Source data
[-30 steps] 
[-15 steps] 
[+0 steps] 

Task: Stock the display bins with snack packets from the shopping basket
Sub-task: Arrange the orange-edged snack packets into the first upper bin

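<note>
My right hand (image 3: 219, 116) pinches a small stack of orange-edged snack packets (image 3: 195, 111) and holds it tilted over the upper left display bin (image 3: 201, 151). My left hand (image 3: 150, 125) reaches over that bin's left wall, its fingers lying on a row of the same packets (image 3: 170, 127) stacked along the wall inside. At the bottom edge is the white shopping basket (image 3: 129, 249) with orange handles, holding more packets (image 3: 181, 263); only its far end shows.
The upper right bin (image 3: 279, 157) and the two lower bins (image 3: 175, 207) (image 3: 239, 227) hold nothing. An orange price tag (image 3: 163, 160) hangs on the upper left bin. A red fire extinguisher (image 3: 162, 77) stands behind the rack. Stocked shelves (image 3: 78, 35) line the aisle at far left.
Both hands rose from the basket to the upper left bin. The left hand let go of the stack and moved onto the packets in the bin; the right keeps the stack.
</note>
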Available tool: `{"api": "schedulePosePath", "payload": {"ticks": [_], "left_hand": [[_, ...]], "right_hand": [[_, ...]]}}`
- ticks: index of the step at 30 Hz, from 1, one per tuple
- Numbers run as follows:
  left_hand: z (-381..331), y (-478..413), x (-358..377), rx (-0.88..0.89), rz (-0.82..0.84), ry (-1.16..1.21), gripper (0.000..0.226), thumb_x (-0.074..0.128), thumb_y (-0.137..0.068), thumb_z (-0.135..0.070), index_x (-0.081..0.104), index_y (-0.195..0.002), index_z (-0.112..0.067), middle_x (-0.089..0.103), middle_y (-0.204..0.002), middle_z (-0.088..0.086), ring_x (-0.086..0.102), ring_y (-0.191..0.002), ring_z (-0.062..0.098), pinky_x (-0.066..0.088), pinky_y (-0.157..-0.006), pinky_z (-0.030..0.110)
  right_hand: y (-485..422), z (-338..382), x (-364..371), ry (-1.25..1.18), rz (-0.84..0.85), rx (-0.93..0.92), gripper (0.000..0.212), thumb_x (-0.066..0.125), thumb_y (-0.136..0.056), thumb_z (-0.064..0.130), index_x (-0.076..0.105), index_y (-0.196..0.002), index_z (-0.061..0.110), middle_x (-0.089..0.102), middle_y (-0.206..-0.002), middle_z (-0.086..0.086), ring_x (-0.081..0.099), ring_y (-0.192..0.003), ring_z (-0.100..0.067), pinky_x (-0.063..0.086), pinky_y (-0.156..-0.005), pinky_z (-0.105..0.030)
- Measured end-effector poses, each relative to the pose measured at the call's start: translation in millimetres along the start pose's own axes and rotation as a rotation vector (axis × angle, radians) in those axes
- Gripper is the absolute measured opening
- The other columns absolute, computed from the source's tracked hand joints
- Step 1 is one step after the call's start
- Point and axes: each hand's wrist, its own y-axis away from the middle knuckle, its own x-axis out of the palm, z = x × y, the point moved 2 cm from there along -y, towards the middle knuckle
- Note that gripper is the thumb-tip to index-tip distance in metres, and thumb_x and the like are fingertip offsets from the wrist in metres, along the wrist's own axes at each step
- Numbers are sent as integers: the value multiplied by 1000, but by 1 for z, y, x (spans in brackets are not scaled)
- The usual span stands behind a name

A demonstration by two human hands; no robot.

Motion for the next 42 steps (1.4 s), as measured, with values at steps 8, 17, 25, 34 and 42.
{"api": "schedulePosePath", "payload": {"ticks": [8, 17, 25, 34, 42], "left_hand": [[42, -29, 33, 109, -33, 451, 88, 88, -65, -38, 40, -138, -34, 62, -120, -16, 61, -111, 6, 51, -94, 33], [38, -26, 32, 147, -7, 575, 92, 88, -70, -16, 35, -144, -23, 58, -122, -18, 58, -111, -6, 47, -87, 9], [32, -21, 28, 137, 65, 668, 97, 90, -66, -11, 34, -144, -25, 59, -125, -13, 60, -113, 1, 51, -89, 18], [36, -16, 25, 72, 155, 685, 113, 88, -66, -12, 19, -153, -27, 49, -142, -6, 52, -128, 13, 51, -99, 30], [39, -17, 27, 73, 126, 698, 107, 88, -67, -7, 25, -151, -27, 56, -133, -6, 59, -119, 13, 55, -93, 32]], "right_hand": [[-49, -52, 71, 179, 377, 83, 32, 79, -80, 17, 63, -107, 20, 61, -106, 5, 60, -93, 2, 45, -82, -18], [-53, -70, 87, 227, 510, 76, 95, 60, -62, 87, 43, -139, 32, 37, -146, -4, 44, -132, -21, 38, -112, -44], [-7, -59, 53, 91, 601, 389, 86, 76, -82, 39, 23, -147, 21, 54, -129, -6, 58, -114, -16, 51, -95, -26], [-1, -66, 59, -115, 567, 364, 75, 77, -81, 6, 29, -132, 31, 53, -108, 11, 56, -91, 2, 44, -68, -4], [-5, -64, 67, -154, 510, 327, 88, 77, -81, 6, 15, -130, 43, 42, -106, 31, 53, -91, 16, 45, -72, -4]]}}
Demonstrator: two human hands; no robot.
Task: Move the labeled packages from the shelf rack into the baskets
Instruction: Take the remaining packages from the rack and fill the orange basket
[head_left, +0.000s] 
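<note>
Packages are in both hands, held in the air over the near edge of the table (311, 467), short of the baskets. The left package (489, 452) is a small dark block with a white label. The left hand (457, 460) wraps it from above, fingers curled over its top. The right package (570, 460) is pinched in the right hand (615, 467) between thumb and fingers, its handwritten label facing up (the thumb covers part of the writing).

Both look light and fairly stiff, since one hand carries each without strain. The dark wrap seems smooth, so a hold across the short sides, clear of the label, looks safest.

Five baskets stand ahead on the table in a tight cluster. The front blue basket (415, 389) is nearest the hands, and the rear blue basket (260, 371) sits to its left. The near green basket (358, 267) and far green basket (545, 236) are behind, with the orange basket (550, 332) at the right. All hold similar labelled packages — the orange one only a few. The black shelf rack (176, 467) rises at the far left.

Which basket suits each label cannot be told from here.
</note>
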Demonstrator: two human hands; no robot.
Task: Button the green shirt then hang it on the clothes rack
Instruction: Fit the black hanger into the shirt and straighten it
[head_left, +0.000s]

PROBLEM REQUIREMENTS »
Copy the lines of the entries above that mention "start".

RESULT OF THIS TASK »
- Measured end-effector poses, each relative to the pose measured at the call's start: translation in millimetres along the start pose's own axes and rotation as a rotation vector (axis × angle, radians) in those axes
- Step 1 is one step after the call's start

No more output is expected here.